[Saved entries]

◇ ◇ ◇ ◇

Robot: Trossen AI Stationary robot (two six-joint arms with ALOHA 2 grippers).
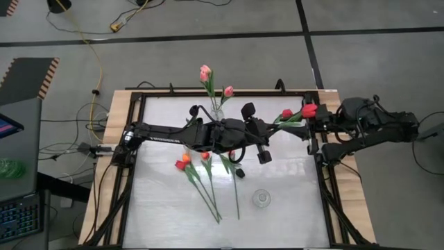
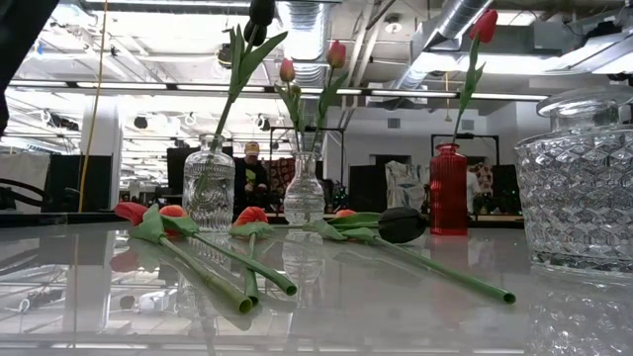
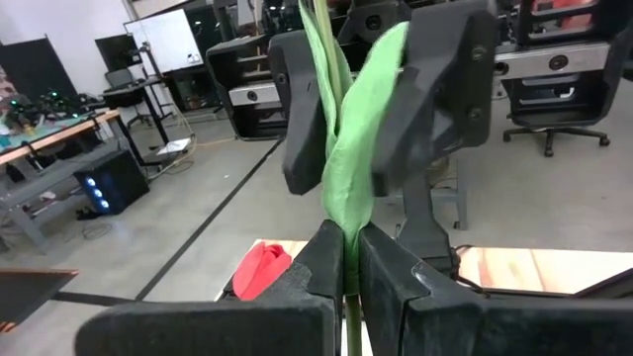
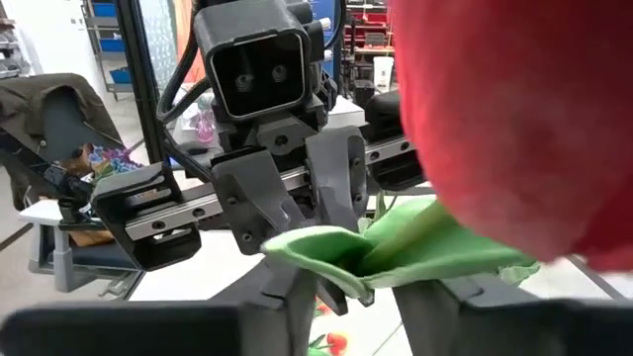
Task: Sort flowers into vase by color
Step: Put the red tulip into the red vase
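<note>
A red tulip (image 1: 309,110) is held in the air between my two arms, above the table's far right. My left gripper (image 3: 348,252) is shut on its green stem. My right gripper (image 4: 361,287) is open, with one finger on each side of the tulip's leaf (image 4: 396,247), just under the big red head (image 4: 514,119). In the low view another red tulip (image 2: 485,25) rises from a red vase (image 2: 447,188). Pink tulips (image 2: 312,59) stand in a clear vase (image 2: 304,188), and a dark-headed one stands in a second clear vase (image 2: 210,183). Several tulips (image 1: 205,156) lie flat on the table. My left gripper pinches the stem together with the base of a leaf (image 3: 346,213) between its two fingers. The fingers are level, come from the table's left and lie across the stem. The tulip stands roughly upright in the hold, leaning toward the right arm. My right gripper has the folded leaf in the gap between its fingers; I cannot tell whether they touch it.
A cut-glass vase (image 1: 261,198) stands toward the near right, large in the low view (image 2: 584,188). The loose tulips' stems (image 2: 435,267) run toward the near edge. A black frame (image 1: 139,101) borders the table. A person shows in the room behind (image 2: 252,163).
</note>
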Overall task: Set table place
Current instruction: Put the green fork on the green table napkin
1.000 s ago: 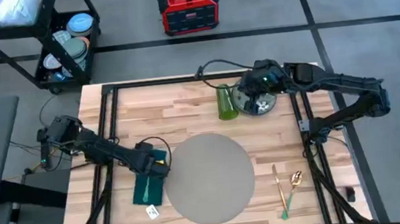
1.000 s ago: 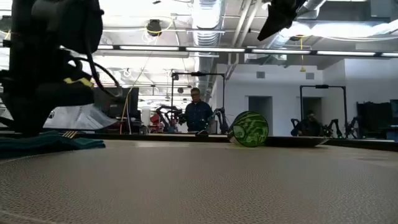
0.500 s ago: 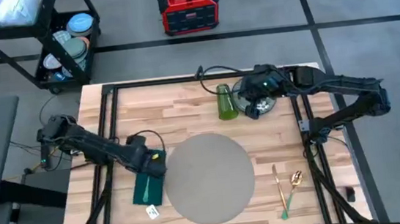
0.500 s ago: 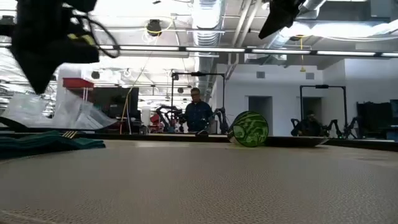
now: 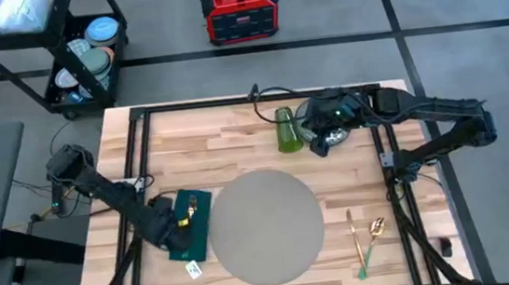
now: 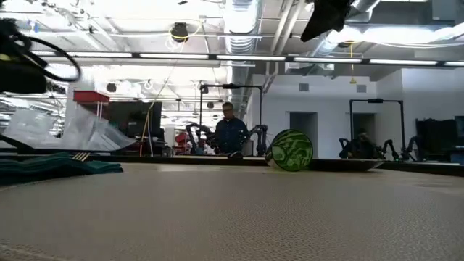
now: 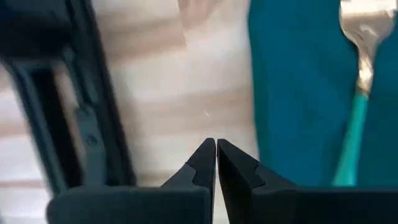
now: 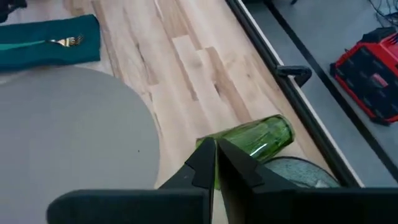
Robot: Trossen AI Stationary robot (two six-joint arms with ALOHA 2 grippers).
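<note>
You have one light wooden butcher-block table [image 5: 226, 136], carrying one large round grey placemat [image 5: 267, 225], one dark green rectangular napkin [image 5: 190, 225], one green glass tumbler on its side [image 5: 287, 130] and one dark floral plate [image 5: 328, 126]. Count three gold utensils: one fork on the napkin [image 7: 360, 81] and two right of the placemat [image 5: 365, 237]. Two dark arms, one red box [image 5: 240, 13], one black cart [image 5: 67, 48].

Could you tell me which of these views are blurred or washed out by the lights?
Left wrist view: the table and its frame rail are smeared, while the gripper shows crisp. Low view: ceiling lights glare white across the top, and the near placemat is soft. High view: evenly lit and sharp.
</note>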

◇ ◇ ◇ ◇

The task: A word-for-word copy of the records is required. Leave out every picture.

Answer to this task:
Robot: Trossen AI Stationary robot (two six-joint arms with ALOHA 2 grippers).
Task: Sort flowers into vase by color
Step: Put the red tulip into the red vase
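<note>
A red tulip (image 1: 309,110) is held in the air between my two arms, above the table's far right. My left gripper (image 3: 348,252) is shut on its green stem. My right gripper (image 4: 361,287) is open, with one finger on each side of the tulip's leaf (image 4: 396,247), just under the big red head (image 4: 514,119). In the low view another red tulip (image 2: 485,25) rises from a red vase (image 2: 447,188). Pink tulips (image 2: 312,59) stand in a clear vase (image 2: 304,188), and a dark-headed one stands in a second clear vase (image 2: 210,183). Several tulips (image 1: 205,156) lie flat on the table. My left gripper pinches the stem together with the base of a leaf (image 3: 346,213) between its two fingers. The fingers are level, come from the table's left and lie across the stem. The tulip stands roughly upright in the hold, leaning toward the right arm. My right gripper has the folded leaf in the gap between its fingers; I cannot tell whether they touch it.
A cut-glass vase (image 1: 261,198) stands toward the near right, large in the low view (image 2: 584,188). The loose tulips' stems (image 2: 435,267) run toward the near edge. A black frame (image 1: 139,101) borders the table. A person shows in the room behind (image 2: 252,163).
</note>
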Overall task: Set table place
Current instruction: Put the green fork on the green table napkin
1.000 s ago: 
1.000 s ago: 
0.500 s ago: 
0.500 s ago: 
now: 
now: 
now: 
now: 
Robot: Trossen AI Stationary robot (two six-joint arms with ALOHA 2 grippers).
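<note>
You have one light wooden butcher-block table [image 5: 226, 136], carrying one large round grey placemat [image 5: 267, 225], one dark green rectangular napkin [image 5: 190, 225], one green glass tumbler on its side [image 5: 287, 130] and one dark floral plate [image 5: 328, 126]. Count three gold utensils: one fork on the napkin [image 7: 360, 81] and two right of the placemat [image 5: 365, 237]. Two dark arms, one red box [image 5: 240, 13], one black cart [image 5: 67, 48].

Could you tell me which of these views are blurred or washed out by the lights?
Left wrist view: the table and its frame rail are smeared, while the gripper shows crisp. Low view: ceiling lights glare white across the top, and the near placemat is soft. High view: evenly lit and sharp.
</note>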

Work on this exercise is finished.